==== PROVIDED INFORMATION
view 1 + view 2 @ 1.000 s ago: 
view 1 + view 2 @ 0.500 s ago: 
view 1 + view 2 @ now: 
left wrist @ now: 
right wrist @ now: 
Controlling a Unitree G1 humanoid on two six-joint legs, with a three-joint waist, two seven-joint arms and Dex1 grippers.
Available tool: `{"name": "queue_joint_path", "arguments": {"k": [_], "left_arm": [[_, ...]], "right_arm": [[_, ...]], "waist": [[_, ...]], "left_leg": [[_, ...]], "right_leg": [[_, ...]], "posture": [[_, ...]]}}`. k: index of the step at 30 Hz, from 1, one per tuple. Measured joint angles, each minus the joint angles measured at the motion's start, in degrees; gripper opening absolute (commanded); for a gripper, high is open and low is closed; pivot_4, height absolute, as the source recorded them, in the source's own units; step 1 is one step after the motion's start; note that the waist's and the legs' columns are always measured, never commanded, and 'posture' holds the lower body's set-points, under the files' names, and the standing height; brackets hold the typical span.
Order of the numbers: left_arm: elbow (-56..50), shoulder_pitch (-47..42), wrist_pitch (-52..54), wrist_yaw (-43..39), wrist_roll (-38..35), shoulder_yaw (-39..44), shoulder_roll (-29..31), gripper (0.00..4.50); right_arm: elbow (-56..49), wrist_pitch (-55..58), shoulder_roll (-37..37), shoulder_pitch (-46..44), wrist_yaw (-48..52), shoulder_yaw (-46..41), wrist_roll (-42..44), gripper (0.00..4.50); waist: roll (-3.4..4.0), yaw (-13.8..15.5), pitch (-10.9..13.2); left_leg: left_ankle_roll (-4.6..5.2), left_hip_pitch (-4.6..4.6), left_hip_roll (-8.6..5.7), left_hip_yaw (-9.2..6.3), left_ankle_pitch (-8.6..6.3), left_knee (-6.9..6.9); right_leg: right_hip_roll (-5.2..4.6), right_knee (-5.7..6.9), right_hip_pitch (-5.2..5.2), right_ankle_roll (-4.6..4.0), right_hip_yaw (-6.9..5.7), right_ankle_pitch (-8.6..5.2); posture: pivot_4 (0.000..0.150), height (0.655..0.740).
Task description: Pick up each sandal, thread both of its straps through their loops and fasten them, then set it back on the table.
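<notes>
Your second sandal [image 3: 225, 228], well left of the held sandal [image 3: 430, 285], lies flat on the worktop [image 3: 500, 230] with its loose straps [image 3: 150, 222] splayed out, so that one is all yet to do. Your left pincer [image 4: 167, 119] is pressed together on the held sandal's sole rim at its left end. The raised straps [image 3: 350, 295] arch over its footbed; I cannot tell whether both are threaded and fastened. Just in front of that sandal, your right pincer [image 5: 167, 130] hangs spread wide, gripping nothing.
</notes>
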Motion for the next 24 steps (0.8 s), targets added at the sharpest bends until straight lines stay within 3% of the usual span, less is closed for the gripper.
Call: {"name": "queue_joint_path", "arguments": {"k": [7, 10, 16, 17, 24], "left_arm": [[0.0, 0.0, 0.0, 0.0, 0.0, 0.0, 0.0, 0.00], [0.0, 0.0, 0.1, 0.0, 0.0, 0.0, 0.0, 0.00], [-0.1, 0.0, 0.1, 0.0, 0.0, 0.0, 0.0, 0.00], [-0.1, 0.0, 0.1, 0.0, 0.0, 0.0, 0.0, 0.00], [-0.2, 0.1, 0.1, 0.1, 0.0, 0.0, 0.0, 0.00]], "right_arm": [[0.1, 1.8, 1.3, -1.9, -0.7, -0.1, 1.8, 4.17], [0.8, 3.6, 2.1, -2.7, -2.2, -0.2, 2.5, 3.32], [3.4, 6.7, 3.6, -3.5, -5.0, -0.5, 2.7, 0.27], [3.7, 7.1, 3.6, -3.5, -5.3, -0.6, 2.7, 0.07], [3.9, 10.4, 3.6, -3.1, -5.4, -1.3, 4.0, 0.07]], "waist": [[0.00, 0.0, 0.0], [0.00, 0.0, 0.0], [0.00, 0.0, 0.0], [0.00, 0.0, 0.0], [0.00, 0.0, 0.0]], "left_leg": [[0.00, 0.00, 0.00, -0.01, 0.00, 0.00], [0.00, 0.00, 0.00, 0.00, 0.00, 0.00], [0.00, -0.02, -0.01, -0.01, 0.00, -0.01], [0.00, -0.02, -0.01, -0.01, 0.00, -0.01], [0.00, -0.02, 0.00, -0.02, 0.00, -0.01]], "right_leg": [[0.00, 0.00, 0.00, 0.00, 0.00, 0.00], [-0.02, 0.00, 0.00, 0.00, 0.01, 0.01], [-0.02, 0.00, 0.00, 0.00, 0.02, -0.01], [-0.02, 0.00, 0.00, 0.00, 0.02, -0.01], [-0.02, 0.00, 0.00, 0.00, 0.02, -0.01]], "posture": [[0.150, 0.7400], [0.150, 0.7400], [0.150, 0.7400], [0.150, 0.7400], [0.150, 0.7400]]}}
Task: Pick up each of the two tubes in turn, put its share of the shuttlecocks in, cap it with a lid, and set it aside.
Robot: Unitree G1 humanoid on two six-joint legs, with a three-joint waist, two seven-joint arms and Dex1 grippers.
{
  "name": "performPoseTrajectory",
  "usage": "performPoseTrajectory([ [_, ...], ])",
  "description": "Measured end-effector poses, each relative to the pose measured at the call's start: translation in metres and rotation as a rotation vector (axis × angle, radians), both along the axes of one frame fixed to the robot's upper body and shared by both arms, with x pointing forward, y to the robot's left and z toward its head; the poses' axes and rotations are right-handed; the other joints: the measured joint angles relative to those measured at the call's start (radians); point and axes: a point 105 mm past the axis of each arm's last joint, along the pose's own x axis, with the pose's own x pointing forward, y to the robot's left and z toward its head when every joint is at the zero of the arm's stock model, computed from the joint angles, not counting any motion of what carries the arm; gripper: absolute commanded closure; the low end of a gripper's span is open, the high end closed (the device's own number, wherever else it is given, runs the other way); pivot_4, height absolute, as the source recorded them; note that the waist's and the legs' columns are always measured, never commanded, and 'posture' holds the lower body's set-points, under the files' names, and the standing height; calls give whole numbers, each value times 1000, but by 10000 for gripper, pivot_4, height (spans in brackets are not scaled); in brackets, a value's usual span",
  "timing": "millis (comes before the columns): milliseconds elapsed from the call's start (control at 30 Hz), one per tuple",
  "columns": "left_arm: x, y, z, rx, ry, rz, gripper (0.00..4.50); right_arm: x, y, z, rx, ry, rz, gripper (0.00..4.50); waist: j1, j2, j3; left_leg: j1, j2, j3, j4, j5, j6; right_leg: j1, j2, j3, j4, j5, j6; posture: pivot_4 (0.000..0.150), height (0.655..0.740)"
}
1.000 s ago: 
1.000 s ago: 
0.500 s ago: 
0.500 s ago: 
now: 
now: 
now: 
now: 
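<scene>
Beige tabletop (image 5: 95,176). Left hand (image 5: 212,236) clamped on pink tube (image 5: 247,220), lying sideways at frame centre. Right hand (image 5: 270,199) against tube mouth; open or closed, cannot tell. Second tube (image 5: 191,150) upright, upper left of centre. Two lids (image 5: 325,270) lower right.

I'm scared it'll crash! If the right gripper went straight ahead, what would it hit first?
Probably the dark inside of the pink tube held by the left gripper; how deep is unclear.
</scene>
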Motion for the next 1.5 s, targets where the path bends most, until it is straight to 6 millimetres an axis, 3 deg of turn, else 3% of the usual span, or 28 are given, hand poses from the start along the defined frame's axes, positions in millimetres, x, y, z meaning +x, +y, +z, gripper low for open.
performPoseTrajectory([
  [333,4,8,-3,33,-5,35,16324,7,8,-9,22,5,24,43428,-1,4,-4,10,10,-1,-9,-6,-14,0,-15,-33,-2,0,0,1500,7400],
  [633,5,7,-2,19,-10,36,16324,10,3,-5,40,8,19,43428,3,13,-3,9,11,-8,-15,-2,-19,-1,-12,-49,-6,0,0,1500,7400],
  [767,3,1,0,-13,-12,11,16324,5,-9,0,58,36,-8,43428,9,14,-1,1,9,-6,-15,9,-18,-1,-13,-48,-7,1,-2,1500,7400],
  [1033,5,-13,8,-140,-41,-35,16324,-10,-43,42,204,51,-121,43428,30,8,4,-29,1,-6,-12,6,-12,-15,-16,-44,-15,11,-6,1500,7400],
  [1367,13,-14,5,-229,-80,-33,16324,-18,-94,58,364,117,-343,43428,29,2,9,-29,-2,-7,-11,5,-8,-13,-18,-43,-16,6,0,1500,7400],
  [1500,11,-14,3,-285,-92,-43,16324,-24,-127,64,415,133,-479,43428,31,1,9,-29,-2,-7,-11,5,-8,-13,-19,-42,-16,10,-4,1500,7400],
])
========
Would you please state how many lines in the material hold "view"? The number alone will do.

▶ [PROBLEM SOLUTION]:
3